▶ WHAT IS NEEDED: In the data below, one line contains "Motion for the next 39" and a later one contains "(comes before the". Print both, with every line between them, exactly and alone.

——

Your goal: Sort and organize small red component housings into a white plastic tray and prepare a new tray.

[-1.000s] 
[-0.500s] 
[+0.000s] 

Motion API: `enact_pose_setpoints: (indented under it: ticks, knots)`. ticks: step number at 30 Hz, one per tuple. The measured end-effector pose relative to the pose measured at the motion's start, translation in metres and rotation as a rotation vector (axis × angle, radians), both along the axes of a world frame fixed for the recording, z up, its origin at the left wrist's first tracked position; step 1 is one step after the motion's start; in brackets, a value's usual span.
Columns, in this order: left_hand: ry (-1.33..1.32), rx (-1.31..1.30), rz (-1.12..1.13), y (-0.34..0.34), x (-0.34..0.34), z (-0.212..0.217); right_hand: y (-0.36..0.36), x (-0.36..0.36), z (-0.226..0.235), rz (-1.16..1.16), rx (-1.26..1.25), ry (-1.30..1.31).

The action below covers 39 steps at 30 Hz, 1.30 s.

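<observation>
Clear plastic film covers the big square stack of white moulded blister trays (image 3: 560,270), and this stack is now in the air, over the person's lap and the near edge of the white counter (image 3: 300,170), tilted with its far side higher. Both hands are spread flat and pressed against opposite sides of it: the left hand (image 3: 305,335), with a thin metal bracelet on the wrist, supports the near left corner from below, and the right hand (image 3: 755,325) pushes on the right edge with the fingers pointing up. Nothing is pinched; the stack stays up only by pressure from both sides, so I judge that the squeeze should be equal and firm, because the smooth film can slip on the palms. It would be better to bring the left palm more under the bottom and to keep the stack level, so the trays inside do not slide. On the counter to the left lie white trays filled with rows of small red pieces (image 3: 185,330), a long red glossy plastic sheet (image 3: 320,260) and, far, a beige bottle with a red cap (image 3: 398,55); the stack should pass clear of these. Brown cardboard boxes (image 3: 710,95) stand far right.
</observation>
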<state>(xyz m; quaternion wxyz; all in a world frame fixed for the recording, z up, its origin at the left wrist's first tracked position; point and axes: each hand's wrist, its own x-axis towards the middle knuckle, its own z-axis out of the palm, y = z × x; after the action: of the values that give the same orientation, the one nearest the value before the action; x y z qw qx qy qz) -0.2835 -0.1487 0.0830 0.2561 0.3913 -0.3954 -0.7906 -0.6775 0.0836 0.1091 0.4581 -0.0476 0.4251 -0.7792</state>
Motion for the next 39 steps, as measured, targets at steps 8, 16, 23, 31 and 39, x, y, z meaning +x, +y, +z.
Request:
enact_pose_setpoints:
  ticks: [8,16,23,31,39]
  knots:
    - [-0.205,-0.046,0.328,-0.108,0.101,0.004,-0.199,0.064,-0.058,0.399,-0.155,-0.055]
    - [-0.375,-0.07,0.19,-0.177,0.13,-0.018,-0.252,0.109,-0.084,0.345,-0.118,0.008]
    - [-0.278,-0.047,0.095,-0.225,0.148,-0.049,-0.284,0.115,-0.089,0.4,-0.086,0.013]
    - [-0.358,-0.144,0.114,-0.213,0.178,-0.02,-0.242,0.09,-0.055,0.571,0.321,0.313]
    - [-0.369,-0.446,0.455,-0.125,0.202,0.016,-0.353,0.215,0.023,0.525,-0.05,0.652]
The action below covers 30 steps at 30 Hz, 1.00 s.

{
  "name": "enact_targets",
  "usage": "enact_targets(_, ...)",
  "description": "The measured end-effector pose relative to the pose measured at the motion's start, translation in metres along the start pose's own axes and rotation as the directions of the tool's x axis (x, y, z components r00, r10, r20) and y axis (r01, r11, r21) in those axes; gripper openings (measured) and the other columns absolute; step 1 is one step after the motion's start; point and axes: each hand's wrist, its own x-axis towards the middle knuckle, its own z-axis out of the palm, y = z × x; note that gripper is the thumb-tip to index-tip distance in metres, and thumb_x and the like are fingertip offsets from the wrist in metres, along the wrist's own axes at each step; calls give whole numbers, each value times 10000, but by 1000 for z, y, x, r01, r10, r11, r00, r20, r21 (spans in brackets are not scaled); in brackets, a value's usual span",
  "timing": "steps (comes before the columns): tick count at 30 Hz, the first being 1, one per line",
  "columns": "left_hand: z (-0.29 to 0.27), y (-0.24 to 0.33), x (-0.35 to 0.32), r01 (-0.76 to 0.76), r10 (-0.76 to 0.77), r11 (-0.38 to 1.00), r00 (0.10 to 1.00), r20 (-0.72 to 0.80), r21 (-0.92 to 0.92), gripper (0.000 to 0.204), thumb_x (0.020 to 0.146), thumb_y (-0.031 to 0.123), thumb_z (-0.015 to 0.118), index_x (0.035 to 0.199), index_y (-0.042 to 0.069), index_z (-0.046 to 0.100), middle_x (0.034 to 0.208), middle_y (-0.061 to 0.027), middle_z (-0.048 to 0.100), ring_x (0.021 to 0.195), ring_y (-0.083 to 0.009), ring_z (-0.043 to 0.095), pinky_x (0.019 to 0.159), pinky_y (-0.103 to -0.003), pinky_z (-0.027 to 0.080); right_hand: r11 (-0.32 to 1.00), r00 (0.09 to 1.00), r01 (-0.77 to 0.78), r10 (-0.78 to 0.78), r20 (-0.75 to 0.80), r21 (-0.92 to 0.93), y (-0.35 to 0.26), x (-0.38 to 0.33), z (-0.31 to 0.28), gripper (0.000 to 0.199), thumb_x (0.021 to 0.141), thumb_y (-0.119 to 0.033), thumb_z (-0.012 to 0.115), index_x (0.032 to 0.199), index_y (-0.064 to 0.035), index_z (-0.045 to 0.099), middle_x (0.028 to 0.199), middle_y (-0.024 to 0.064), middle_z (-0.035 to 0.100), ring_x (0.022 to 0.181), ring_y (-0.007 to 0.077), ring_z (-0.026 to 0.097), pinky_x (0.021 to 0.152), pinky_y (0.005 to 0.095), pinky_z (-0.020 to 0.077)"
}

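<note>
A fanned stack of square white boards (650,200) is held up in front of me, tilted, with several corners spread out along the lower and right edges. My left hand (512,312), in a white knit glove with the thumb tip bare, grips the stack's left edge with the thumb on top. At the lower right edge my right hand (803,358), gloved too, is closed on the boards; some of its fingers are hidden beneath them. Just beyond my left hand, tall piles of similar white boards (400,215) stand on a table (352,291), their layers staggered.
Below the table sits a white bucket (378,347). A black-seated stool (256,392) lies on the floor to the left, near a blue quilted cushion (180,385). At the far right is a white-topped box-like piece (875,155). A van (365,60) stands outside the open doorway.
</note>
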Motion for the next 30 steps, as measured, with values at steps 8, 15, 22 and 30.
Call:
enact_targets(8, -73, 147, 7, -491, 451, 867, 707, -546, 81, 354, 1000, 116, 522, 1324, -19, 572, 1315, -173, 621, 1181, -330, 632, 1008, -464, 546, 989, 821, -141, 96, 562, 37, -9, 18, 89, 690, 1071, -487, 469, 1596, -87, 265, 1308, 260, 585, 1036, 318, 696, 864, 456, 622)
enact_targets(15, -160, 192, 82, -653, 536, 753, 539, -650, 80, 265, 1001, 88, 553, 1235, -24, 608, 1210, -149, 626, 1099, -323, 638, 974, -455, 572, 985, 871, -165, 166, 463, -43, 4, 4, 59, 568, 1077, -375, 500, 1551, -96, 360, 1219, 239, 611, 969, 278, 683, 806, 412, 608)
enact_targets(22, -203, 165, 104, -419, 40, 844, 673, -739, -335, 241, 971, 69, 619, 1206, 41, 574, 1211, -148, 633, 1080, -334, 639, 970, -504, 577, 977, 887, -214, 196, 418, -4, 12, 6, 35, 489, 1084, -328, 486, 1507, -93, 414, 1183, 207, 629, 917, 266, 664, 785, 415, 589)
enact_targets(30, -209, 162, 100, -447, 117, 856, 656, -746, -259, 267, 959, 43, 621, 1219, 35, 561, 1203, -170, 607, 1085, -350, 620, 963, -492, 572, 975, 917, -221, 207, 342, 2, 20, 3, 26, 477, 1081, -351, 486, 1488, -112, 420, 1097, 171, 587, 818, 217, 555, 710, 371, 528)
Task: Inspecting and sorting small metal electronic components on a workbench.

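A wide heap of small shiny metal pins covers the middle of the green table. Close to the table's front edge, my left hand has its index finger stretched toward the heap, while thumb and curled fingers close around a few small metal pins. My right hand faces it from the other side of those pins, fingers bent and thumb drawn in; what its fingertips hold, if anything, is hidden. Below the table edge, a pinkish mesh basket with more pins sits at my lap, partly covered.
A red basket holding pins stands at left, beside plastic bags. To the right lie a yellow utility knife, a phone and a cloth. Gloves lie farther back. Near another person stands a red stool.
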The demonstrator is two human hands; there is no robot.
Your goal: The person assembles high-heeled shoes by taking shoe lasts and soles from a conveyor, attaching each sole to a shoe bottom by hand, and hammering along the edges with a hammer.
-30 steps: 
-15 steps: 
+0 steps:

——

▶ EXERCISE RESULT:
Motion for the next 39 steps, as measured, targets at steps 8, 16, 23, 31 and 39, x, y, z meaning +x, +y, +z.
Request:
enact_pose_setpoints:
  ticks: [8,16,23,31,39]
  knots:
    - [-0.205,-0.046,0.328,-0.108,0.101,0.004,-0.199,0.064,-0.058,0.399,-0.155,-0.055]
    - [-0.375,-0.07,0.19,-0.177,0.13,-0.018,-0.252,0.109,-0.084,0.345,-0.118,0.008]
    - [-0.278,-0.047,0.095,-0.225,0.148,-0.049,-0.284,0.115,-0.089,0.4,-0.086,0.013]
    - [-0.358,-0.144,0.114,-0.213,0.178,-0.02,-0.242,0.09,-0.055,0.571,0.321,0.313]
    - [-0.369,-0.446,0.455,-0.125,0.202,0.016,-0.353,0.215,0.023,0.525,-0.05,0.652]
The action below covers 30 steps at 30 Hz, 1.00 s.

{
  "name": "enact_targets",
  "usage": "enact_targets(_, ...)",
  "description": "The measured end-effector pose relative to the pose measured at the motion's start, translation in metres along the start pose's own axes and rotation as the directions of the tool's x axis (x, y, z components r00, r10, r20) and y axis (r01, r11, r21) in those axes; gripper openings (measured) and the other columns absolute; step 1 is one step after the motion's start; point and axes: each hand's wrist, its own x-axis towards the middle knuckle, its own z-axis out of the palm, y = z × x; note that gripper is the thumb-tip to index-tip distance in metres, and thumb_x and the like are fingertip offsets from the wrist in metres, along the wrist's own axes at each step; calls give whole numbers, each value times 10000, but by 1000 for z, y, x, r01, r10, r11, r00, r20, r21 (spans in brackets are not scaled); in brackets, a value's usual span",
  "timing": "steps (comes before the columns): tick count at 30 Hz, the first being 1, one per line",

That concludes the response.